La problématique soulevée par la pièce est exposée par le directeur de théâtre (Roger Jendly) dans sa discussion avec le préfet (Nicolas Rossier) : quel est le rôle du théâtre dans la société ? Le théâtre est-il d’utilité public ? Au regard de cette contextualisation méta-théâtrale, on peut se demander quelle est la réponse que donnerait Eduardo de Filippo via sa pièce. On connaît l’engagement communiste de l’auteur. Serions-nous en face d’une pièce éminemment politisée et marxiste ? Difficile à dire, sans doute cette analyse serait excessive. Ce qu’on peut relever en revanche, c’est une mise en perspective brechtienne. En effet la deuxième partie qui voit défiler les notables nous met en doute, comme le préfet nous ignorons s’il s’agit bien là des notables ou des comédiens. Le théâtre est mis en place, alors nous regardons jouer les acteurs (les vrais, ceux sur les planches de Nuithonie). On s’intéresse à leur voix, leur gestuelle, leur jeu en somme. Tous sont volontairement expressifs, mais dans des registres parfois différents. Ainsi, l’intervention du curé (Michel Lavoie) est plus farcesque, celle du médecin (Yves Jenny) plus emphatique, la confrontation entre l’institutrice (Céline Cesa) et le couple modèle (Selvi Purro et Diego Todeschini) plus tragique. On voit le théâtre. Puis petit à petit s’opère un glissement, et chacun des personnages nous fait entrer dans son histoire. Nous ne regardons plus le théâtre, nous sommes dedans.
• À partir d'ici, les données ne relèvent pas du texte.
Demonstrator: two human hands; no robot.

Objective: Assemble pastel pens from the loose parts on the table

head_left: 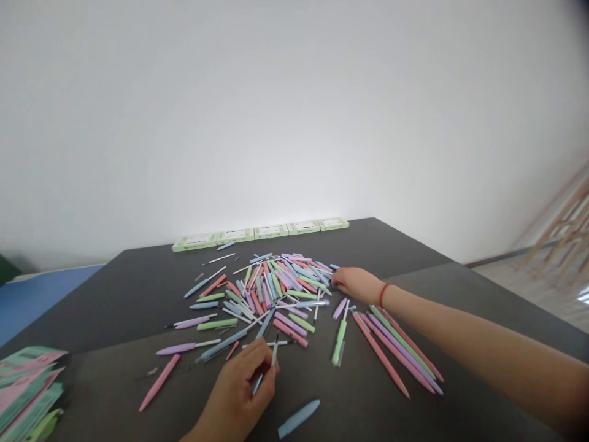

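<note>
My left hand (242,393) is closed near the front of the table, pinching a thin white pen refill (275,351) that points upward. A bluish piece also shows between its fingers and palm. A loose light-blue pen barrel (299,418) lies just right of that hand. At the right edge of a pile of pastel pen parts (285,279), my right hand (356,282) has its fingertips drawn together beside some blue pieces; what they pinch is hidden. Under the right forearm lies a row of long pink, purple, green and red pens (398,350).
Several flat green-and-white boxes (271,231) line the back edge of the dark table (151,270). Pink and green packets (30,387) are stacked at the front left. A green pen with a clear clip (339,341) lies between the pile and the row. A white wall stands behind.
</note>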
Les comédiens sont au centre de la pièce. Et pas qu’à travers le texte. A plusieurs reprises, des veuves en noirs viennent demander de l’argent dans la préfecture dans un pantomime au ralenti, en filigrane. Elles parviennent à en obtenir à chaque fois. Qui sont-elles ? On peut comprendre qu’elles sont les femmes des victimes du déraillement du train évoqué tout au début de la pièce. Ou est-ce là encore un tour des comédiens ? Quoi qu’il en soit, elles interrogent. Sont-elles là pour dénoncer la pingrerie de la préfecture, l’arrogance des autorités ? Ou sont-elles là pour rappeler que pendant que le préfet s’occupe des problèmes d’individus bien placés, une catastrophe humaine a eu lieu et semble peu attirer l’attention des autorités ? Un interprétation tentante. Mais si ce sont des comédiens qui jouent les notables, cela reviendrait-il à dire que les autorités se plus préoccupées par une mascarade que par une catastrophe majeure ? Le doute là encore demeure. Et c’est peut-être là le fondement du rôle du théâtre dans la société tel que nous le présentent Eduardo de Filippo et Julien Schmutz : poser des questions, interroger, remettre en question, sans donner de réponse, de solution – on retiendra à cet égard le final de la pièce.

Quoi qu’il en soit, on se laisse très volontiers séduire par cette pièce, malgré une première partie quelque peu laborieuse. En effet le contexte juridico-social du théâtre italien des années 60 nous paraît assez obscur, et il est le thème central d’une bonne partie de la discussion entre le préfet et le directeur de théâtre. Notons tout de même que certaines références font mouche, puisqu’elles font écho avec notre situation actuelle (le financement du théâtre par exemple). On peut également s’étonner de lire dans la feuille de salle « une critique radicale du pouvoir », où l’adjectif « radical » prend un peu trop la grosse tête. Au delà de ça, la deuxième partie se veut captivante, le jeu des comédiens fribourgeois vraiment plaisant (et ce tout du long). On se prend au jeu, dans tout les sens du terme. Une interprétation, une représentation, en bref une pièce qui porte bien son nom.